[Start of section]

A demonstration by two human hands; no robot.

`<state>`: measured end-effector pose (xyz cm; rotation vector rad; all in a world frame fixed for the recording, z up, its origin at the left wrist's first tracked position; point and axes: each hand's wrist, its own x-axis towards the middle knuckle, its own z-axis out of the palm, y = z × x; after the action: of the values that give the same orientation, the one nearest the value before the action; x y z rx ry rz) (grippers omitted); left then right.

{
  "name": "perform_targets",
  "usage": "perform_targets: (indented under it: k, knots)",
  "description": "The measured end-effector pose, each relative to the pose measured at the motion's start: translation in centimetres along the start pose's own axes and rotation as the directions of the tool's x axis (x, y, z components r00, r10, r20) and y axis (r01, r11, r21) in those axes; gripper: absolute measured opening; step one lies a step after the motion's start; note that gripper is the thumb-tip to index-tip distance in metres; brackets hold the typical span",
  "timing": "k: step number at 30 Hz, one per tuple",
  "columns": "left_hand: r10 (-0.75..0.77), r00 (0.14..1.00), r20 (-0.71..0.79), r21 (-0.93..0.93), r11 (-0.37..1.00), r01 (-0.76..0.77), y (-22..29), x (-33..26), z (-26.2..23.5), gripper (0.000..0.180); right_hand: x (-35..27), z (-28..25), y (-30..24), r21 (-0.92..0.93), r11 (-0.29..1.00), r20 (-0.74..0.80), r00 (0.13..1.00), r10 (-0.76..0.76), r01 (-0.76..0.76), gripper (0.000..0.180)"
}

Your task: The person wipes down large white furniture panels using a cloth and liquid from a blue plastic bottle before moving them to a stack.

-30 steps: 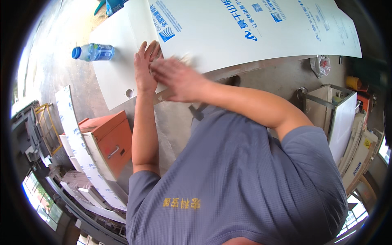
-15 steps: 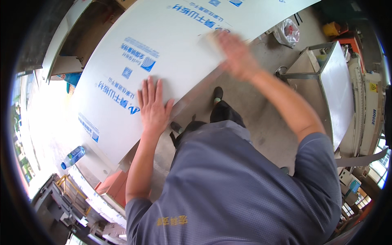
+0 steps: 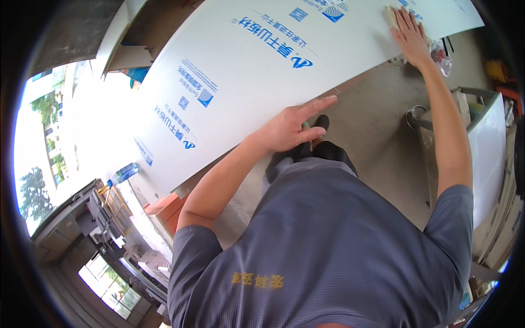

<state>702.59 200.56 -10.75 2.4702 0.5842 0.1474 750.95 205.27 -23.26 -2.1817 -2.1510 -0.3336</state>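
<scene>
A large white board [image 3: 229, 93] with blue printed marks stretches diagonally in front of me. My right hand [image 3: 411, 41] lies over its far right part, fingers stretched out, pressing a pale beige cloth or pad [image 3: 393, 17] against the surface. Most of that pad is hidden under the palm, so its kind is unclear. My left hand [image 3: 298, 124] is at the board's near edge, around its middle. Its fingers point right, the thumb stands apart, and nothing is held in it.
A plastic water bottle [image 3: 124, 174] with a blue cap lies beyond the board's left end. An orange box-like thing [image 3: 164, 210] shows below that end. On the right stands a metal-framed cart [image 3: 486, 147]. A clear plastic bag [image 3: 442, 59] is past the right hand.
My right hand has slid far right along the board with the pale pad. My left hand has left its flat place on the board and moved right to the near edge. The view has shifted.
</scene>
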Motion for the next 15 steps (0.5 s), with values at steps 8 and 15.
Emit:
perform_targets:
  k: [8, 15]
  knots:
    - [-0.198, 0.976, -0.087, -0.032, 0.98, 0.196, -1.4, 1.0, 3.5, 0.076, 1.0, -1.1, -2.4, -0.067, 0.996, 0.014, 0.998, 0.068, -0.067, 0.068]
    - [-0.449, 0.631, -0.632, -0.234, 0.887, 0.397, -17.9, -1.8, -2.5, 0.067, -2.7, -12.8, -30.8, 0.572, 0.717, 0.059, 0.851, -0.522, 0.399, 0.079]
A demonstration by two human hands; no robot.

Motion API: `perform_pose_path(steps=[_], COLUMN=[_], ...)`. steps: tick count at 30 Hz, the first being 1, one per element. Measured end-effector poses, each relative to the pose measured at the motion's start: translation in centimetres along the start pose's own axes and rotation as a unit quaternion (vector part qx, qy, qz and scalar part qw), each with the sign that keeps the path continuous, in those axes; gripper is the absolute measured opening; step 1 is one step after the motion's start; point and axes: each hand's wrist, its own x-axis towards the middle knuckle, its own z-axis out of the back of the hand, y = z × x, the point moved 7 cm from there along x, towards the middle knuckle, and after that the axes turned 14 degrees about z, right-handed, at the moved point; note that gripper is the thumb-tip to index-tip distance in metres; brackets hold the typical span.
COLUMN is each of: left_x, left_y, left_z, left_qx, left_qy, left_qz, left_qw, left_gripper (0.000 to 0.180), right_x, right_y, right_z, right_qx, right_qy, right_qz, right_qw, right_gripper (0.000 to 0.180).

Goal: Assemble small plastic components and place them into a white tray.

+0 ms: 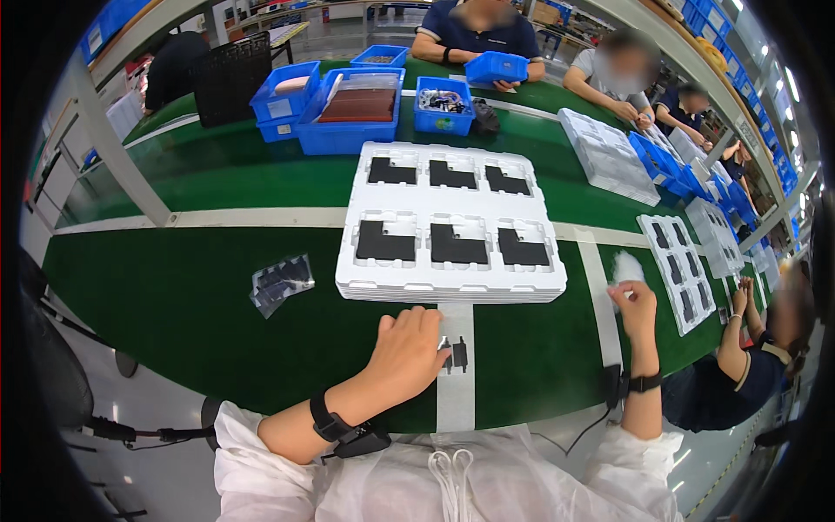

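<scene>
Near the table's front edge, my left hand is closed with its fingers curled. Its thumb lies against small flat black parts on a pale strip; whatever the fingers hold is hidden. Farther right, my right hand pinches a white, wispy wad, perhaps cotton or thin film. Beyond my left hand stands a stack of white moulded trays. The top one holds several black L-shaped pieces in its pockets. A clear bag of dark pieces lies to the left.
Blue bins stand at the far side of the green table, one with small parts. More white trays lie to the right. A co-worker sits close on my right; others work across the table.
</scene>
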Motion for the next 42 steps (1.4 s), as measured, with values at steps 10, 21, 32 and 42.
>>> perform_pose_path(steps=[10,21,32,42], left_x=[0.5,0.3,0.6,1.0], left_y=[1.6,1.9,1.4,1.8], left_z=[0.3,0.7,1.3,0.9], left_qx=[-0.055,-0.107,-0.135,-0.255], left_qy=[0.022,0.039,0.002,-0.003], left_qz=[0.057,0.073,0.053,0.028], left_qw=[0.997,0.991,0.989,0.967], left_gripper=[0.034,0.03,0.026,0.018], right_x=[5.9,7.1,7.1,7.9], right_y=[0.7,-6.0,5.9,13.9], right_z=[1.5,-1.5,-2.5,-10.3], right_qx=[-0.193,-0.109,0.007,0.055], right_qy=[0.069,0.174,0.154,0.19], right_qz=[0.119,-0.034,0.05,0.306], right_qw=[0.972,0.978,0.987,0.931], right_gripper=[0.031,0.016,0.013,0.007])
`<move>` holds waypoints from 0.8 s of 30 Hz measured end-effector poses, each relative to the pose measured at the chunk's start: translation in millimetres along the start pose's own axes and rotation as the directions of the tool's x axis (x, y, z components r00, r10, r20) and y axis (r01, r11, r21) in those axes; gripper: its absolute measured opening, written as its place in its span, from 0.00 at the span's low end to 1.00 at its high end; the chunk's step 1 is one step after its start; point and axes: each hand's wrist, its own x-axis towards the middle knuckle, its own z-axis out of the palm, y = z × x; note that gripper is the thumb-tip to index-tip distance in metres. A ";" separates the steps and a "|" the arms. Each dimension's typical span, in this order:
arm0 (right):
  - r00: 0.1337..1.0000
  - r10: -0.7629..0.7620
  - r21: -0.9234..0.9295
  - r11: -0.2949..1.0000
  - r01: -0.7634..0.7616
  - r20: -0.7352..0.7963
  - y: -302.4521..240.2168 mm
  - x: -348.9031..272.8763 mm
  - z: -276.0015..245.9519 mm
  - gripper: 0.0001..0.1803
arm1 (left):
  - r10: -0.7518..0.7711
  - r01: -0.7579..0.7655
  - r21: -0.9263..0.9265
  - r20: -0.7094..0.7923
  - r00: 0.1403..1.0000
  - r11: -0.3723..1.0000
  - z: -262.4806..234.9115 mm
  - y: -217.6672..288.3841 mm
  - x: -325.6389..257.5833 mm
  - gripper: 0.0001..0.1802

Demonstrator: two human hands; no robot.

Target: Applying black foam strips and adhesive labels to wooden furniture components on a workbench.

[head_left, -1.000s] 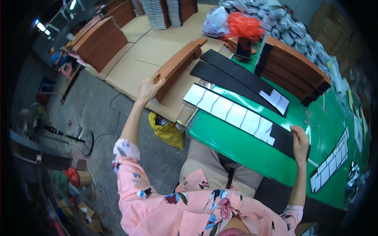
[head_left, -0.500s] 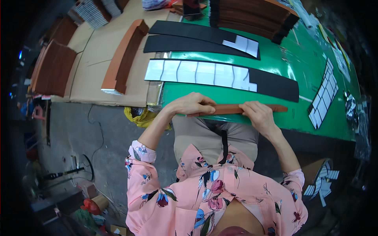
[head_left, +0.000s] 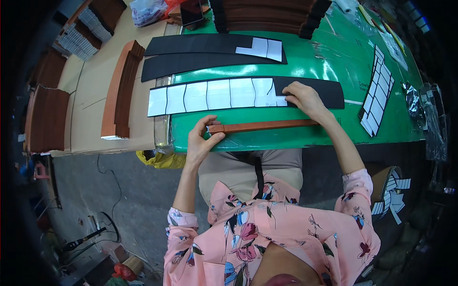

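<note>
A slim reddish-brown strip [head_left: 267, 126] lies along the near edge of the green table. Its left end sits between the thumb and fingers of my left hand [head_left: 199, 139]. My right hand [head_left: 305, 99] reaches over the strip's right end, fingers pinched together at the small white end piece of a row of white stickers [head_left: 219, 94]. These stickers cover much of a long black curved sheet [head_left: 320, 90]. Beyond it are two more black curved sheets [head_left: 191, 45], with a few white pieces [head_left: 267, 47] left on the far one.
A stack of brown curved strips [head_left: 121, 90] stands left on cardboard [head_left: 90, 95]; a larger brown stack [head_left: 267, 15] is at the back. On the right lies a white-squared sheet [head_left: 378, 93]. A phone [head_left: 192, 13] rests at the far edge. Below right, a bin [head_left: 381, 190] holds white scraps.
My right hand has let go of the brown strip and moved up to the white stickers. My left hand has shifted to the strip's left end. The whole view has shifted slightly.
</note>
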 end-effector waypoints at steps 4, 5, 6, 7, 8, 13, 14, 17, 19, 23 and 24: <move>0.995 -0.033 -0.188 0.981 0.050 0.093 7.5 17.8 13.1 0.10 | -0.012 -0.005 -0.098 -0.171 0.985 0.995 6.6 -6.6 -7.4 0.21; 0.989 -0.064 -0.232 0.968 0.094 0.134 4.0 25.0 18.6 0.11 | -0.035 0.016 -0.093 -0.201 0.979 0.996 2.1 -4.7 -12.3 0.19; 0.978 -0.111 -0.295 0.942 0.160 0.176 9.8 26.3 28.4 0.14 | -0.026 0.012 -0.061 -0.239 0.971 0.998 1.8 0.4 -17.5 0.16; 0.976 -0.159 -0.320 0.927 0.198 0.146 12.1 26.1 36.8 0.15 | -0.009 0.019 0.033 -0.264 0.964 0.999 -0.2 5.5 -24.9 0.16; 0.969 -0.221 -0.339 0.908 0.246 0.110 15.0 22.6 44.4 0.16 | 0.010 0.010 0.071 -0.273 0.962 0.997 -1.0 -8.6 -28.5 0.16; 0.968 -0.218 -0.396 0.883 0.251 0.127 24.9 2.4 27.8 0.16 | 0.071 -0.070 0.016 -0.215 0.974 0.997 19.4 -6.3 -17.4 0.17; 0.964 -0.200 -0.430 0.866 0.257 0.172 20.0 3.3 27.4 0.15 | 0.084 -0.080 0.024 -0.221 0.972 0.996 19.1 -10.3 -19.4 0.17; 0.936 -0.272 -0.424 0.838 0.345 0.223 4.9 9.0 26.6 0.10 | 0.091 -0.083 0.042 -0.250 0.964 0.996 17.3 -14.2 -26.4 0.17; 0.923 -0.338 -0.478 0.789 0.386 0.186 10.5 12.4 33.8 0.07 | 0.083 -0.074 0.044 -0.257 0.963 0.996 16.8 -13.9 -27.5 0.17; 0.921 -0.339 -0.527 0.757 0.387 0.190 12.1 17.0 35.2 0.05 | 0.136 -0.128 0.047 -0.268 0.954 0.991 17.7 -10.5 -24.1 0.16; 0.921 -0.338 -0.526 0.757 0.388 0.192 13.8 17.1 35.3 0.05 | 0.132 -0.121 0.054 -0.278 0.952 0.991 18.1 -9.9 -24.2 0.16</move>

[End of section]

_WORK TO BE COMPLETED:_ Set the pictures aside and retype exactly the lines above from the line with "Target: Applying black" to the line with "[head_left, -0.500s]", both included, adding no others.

_TASK ANSWER:_
Target: Applying black foam strips and adhesive labels to wooden furniture components on a workbench.

[head_left, -1.000s] 
[head_left, -0.500s] 

The exercise has no further content.